Is mis-selling car finance really as bad as the PPI scandal?

mis-selling car finance

There have been rumours for a long time that car finance was the new payment protection insurance (PPI). Mis-selling, it was said, was rife around borrowing to buy used cars. To get to the bottom of this, we’ve spoken to a whistleblower from a finance company.

How was car finance mis-sold?

Prior to 2021, it was entirely legal for those arranging the finance ‑ brokers who were sometimes car dealers ‑ to encourage buyers to pay higher costs. This is because the APR (Annual Percentage Rate) was linked to the amount of commission the finance broker got from the person actually lending the money.

Our whistleblower told us: “It was in your interest to put the customer on a higher APR. To be awarded the monthly commission, you’d have to do a minimum of eight deals with an average APR of 22.5%. You could earn around £1,500 a month extra from this.

“The APR is something we would mention but wouldn’t emphasise. It was a case of ‘you’ve been approved, this is the APR, sign here.’ They’d then put a squiggle on the form without reading through and that was it: they were tied in.”

In the case of the mis-selling victim we spoke to, it meant he paid twice the amount of the original £5,000 loan over a four-and-a-half-year period.

Was this on the scale of PPI?

According to the people we’ve spoken to, it could be worse than PPI. Claim Experts is a claims management company (CMC) dealing with customers who believe they were mis-sold car finance.

It says it has helped 20,000 claimants this month (June 2023) alone whose cases are worthy of solicitors pursuing, and the number is growing. “We believe this could be bigger than PPI mis-selling,” Claim Experts director Ben Snape told us.

The Financial Ombudsman Service also says the number of claims it’s dealing with are up, by 85% on the previous year.

mis-selling car finance
Getting a new car can be fraught with danger

The vulnerable were most at risk

The companies that were charging the most for loans were those invariably targeting car buyers who were the most desperate. That is those with poor credit ratings.

These people were paying APRs of up to 40%. More usually the APR was in the mid-20%s. That is still very high. Buy a new car and the APR manufacturers charge will be about 6%.

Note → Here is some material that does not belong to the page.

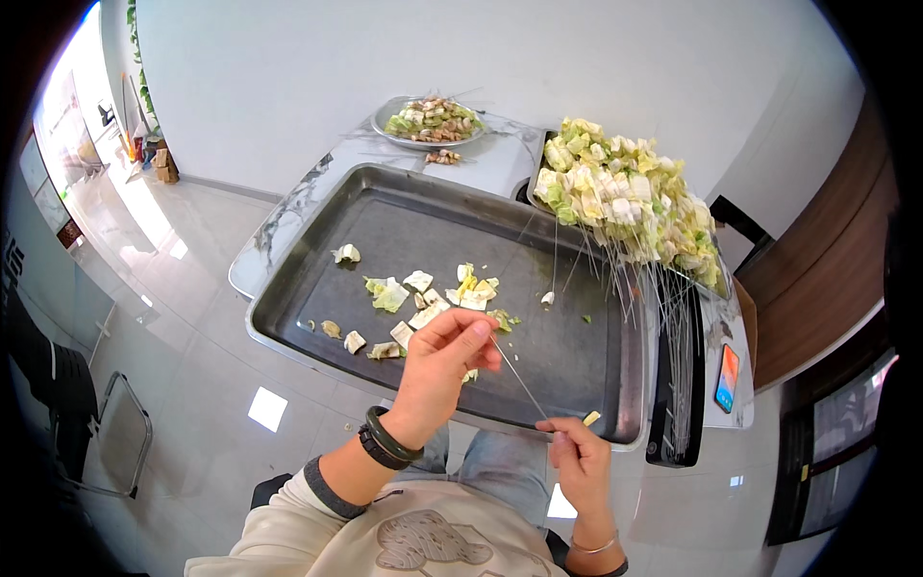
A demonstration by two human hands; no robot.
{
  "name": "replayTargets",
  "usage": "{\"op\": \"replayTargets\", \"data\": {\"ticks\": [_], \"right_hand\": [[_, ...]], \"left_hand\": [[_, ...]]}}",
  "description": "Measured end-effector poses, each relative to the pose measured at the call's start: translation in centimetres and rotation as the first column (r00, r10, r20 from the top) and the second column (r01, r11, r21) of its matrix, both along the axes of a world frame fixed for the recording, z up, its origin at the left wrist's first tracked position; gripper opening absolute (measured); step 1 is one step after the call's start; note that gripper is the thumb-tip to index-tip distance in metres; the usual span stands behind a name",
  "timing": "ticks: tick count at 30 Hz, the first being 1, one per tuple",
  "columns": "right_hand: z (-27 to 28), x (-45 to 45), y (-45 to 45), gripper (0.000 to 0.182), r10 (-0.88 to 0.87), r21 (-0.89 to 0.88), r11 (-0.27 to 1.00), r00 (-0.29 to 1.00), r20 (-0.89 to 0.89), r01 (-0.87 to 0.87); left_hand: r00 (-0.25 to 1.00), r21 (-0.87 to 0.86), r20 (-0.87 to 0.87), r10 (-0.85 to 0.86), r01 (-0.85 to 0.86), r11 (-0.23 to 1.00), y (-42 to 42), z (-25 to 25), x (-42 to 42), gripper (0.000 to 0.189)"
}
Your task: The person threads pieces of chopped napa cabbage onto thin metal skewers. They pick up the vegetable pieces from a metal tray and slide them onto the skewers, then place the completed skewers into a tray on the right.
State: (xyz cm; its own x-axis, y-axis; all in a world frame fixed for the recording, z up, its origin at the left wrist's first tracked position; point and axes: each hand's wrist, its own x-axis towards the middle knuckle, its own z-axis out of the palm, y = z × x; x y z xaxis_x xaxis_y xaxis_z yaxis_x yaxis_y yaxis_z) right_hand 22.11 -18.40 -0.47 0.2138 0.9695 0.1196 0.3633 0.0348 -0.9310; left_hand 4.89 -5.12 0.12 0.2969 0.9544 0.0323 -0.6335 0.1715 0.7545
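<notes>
My left hand [451, 353] pinches one end of a thin metal skewer [520, 380] above the near part of a large metal tray [317, 209]. My right hand [580, 454] holds the skewer's other end near the tray's front edge. A small pale yellow piece [591, 417] shows beside my right fingers. In the tray lie loose pieces of cabbage [388, 294], some leafy, some thick and white. Partly behind my left hand are more white pieces [402, 333].
At the right, skewered cabbage [627, 195] is heaped on another tray, above a black holder of bare skewers [676, 375]. A smartphone [727, 379] lies on the marble-patterned table. A metal plate [378, 122] of skewered food stands at the back. A folding chair [148, 433] is at left.
</notes>
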Motion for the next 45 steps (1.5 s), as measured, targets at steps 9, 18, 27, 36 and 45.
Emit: {"op": "replayTargets", "data": {"ticks": [9,18,27,36,45], "right_hand": [[6.4,4.0,-1.4,0.006,0.317,0.645,0.666,0.641,-0.699,0.374],[4.3,2.5,0.3,0.003,0.421,0.600,0.709,0.459,-0.782,0.371],[0.3,4.4,1.1,0.008,0.298,0.403,0.813,0.294,-0.908,0.420],[-0.4,4.2,1.6,0.010,0.291,0.352,0.849,0.207,-0.934,0.395],[1.3,2.2,-2.7,0.015,-0.021,-0.057,0.998,0.800,-0.599,-0.017]], "left_hand": [[0.746,-0.035,-0.267,-0.610,0.625,0.780,-1.1,0.4,-1.4,0.018],[0.897,-0.041,0.060,-0.438,0.440,0.897,-3.7,0.9,0.5,0.030],[0.981,-0.018,0.106,-0.163,0.166,0.986,-2.7,-0.2,1.0,0.035],[0.962,-0.022,0.067,-0.264,0.266,0.964,-3.1,-0.5,2.2,0.020],[0.995,-0.025,-0.025,-0.102,0.101,0.995,-1.6,-0.1,1.8,0.012]]}}
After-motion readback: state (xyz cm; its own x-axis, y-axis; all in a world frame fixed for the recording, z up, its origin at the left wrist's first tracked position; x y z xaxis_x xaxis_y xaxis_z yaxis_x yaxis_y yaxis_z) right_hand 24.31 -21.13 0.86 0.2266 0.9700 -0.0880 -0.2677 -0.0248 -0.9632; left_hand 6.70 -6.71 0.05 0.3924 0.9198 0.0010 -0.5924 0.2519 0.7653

A process called auto acceptance targeted buyers least able to pay off loans. Our whistleblower said: “An applicant would fill out an online form. The system would automatically approve them and verify income by going off average earnings in a postcode, factoring in average mortgage and rent prices in that area.

“It would then generate an APR. At no point would we ever check the customer’s employment status. Some of those could be students, on disability or other benefits and we’d still go ahead. Back then it would just have been pushed through.

“When you get a customer who’s sceptical of their own credit worthiness – that’s why they’re coming to a sub-prime lender ‑ and you’re telling them they’ve been approved, they’re thinking they must go ahead immediately or they might not get their car.”

The result was people being encouraged into loans that they would struggle to pay off.

What do you do if you think you’ve been mis-sold?

We explain more about this in this blog post. Broadly speaking, there are two ways to approach this. You either do the legwork yourself, or you get a claims management company to do it for you. The latter is undoubtedly the easier of the two but CMCs come at a cost.

We spoke to one mis-selling victim who received £5,000 in compensation but gave £2,200 away to the CMC.

That said, going to a CMC will save you a lot of effort. Do it yourself and first of all, you’ll have to approach the company you think overcharged you. If you don’t get anywhere with it, go to the Financial Ombudsman Service (FOS).